Pull every line that holds the word "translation" from the entries.

[Stored items from a collection]
+-------+
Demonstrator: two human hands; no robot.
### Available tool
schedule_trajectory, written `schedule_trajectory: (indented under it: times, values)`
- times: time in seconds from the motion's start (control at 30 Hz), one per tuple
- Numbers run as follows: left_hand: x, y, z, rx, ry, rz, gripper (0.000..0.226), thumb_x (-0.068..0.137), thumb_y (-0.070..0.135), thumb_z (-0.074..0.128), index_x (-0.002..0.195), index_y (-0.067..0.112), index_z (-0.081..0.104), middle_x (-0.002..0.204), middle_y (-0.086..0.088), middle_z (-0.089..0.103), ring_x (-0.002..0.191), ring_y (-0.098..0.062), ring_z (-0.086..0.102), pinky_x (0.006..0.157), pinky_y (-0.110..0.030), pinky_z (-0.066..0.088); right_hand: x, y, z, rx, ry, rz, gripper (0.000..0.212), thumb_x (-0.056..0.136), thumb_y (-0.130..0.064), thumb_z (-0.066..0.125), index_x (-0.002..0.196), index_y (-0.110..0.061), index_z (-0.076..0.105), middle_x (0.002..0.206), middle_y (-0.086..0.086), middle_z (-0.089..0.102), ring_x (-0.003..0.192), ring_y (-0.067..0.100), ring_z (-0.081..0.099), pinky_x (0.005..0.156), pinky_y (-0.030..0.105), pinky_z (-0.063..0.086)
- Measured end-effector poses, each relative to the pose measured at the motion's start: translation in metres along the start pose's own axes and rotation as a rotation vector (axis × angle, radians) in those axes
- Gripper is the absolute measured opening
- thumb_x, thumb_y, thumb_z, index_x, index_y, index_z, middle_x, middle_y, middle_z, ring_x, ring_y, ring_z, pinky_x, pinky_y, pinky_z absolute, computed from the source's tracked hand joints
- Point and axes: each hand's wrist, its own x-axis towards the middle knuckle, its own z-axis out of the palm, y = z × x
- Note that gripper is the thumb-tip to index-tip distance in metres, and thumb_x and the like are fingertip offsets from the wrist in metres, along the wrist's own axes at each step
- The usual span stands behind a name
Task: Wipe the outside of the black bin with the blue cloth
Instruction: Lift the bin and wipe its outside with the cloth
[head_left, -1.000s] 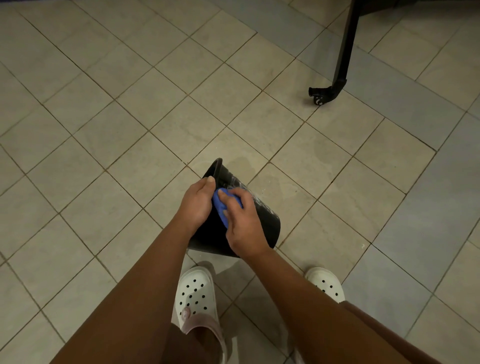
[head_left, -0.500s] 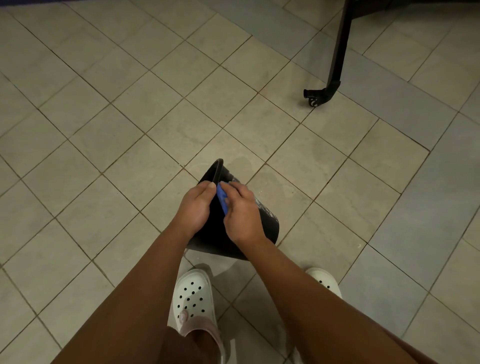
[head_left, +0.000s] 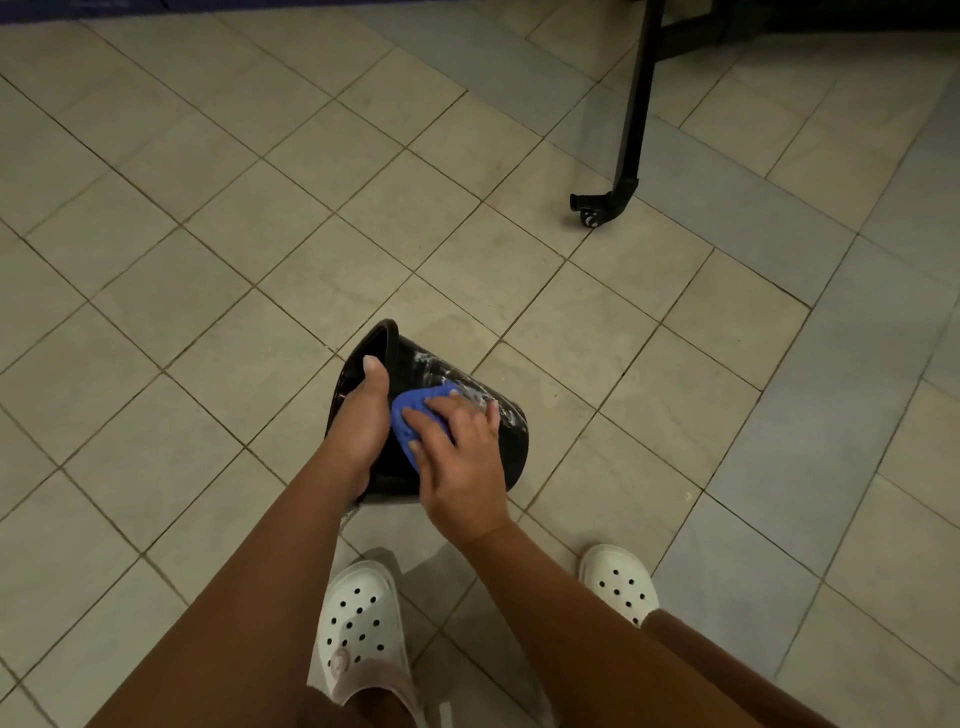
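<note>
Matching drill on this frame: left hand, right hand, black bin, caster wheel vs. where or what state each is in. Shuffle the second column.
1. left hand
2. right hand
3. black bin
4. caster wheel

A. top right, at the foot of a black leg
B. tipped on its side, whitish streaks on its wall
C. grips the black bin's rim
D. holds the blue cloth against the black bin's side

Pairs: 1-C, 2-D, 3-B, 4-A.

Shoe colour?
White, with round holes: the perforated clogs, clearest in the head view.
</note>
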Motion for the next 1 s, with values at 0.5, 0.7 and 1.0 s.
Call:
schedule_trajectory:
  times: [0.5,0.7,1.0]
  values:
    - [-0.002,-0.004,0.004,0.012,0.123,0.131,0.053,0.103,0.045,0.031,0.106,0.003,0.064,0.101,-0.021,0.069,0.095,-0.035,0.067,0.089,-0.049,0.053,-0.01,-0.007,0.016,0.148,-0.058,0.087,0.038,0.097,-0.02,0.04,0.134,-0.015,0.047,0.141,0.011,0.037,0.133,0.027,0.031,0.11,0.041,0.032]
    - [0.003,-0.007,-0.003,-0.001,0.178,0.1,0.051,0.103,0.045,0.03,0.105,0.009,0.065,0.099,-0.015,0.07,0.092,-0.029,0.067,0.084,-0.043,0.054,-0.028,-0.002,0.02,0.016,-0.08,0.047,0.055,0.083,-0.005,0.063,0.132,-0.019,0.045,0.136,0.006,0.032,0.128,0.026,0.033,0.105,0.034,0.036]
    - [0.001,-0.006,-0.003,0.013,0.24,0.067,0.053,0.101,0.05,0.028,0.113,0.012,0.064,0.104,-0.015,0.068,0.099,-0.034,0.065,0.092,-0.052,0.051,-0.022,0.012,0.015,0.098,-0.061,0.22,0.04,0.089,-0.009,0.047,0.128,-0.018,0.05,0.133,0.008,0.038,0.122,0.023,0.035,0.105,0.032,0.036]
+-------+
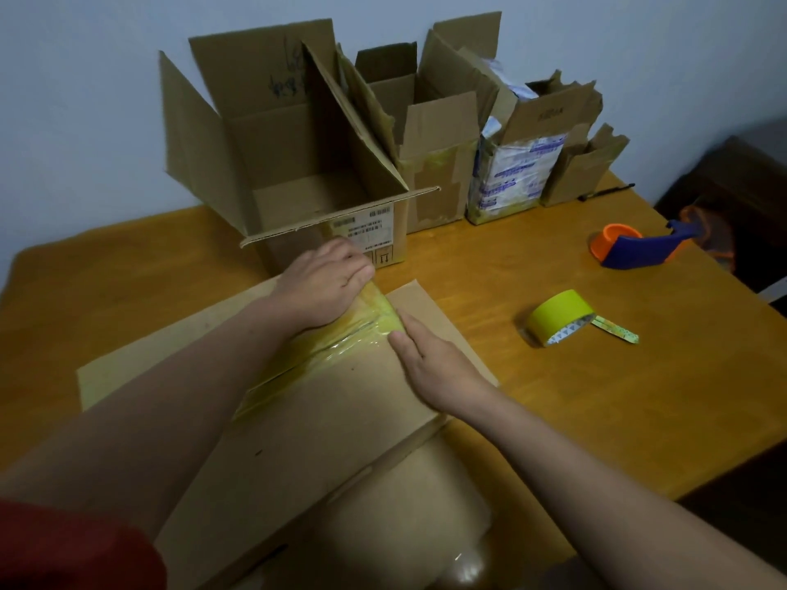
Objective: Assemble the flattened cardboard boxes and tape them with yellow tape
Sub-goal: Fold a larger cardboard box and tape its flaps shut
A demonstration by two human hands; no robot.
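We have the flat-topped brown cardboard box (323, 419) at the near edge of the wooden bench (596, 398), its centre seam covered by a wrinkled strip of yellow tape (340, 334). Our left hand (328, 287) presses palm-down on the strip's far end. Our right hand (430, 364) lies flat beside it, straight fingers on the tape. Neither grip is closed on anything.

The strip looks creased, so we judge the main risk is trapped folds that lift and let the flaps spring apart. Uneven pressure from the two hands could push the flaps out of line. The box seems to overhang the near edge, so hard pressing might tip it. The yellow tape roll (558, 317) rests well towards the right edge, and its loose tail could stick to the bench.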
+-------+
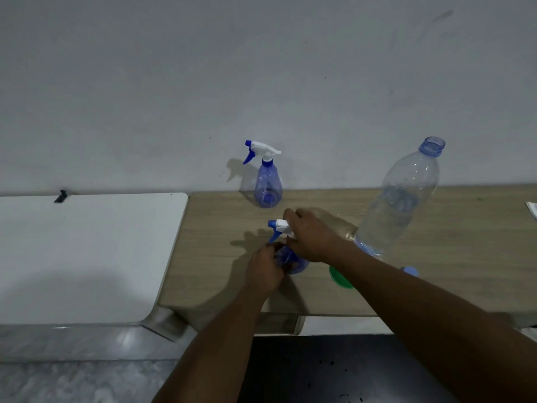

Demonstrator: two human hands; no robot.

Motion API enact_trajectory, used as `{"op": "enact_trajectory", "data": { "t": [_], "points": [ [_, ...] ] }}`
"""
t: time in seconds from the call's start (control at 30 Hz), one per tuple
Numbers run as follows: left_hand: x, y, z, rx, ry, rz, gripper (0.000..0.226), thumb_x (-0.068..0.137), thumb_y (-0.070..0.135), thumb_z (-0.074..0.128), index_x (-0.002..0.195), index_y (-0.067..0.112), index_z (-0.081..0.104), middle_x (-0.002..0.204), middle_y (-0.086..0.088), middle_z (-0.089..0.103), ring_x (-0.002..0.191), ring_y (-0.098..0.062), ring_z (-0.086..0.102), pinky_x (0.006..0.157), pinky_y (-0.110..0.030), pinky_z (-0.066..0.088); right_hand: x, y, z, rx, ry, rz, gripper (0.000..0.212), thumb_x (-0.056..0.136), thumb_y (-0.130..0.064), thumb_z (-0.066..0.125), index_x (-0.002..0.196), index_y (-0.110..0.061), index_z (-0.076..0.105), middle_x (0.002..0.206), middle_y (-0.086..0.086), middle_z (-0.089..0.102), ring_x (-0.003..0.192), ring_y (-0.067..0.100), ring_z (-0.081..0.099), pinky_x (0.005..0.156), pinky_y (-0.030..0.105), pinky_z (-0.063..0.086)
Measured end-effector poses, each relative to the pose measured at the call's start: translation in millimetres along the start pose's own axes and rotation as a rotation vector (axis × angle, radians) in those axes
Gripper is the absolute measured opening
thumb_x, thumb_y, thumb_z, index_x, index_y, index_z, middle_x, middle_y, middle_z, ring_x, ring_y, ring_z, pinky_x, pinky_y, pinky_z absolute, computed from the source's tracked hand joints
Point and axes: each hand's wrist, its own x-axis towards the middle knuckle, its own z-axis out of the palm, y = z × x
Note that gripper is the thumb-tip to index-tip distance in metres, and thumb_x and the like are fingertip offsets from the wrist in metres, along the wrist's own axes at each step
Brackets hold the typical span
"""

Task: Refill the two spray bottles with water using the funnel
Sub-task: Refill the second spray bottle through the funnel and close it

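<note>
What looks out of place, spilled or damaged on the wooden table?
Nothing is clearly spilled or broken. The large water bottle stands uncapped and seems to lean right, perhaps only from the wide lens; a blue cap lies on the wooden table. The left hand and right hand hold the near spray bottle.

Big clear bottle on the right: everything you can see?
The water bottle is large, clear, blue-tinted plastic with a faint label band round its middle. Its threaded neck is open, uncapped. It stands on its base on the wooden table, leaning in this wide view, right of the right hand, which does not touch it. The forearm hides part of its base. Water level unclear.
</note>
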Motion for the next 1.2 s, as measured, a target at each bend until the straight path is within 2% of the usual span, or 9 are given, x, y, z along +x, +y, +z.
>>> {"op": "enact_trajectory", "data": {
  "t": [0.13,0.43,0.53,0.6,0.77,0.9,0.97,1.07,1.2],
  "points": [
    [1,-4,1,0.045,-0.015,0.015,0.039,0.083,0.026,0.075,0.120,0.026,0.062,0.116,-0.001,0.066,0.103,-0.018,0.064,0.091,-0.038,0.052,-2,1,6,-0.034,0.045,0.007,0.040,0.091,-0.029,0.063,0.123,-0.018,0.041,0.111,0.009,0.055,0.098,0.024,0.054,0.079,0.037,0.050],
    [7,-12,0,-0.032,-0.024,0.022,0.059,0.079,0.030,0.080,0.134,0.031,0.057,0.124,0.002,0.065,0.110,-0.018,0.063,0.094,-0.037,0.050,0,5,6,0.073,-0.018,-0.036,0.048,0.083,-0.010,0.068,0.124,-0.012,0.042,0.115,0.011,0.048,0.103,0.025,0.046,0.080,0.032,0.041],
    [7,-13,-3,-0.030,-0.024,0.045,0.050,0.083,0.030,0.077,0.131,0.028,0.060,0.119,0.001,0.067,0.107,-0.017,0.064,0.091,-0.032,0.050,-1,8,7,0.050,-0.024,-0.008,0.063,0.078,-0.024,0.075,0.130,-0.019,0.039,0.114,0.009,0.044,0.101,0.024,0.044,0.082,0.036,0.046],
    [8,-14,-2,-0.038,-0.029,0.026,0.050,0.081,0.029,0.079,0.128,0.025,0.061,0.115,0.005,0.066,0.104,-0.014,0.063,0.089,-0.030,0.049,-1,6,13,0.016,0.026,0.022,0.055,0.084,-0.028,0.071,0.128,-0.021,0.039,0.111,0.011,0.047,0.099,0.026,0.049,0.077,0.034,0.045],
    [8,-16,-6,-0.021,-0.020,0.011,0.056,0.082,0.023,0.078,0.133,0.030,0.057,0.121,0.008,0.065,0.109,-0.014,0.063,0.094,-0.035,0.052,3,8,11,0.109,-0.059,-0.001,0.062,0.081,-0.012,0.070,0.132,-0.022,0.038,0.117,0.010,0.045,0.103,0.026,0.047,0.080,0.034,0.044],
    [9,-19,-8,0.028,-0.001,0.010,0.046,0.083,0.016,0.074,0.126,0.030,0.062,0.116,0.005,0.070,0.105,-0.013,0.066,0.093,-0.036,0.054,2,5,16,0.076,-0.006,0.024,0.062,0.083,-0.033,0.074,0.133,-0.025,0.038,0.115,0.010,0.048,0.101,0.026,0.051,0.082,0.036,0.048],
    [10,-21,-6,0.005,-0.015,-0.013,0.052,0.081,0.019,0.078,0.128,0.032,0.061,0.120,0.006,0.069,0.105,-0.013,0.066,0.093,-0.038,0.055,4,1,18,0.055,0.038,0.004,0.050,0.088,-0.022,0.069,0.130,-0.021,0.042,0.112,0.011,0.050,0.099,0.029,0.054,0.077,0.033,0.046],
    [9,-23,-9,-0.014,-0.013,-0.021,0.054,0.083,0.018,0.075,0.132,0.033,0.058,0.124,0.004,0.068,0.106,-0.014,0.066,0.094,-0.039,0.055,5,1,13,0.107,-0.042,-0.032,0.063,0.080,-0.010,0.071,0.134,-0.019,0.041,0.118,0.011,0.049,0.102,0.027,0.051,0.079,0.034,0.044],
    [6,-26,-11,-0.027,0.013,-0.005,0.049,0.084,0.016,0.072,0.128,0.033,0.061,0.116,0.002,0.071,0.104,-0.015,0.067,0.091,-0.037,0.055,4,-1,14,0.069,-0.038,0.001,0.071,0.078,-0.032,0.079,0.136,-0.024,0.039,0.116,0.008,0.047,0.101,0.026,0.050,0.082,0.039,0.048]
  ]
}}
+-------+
## EXERCISE ANSWER
- Measured end-effector poses, each relative to the pose measured at the motion's start: translation in metres along the start pose's own axes and rotation as a rotation vector (axis × angle, radians) in those axes
Measured end-effector poses, each relative to the pose measured at the call's start: translation in millimetres along the start pose's own axes and rotation as a rotation vector (axis × angle, radians) in those axes

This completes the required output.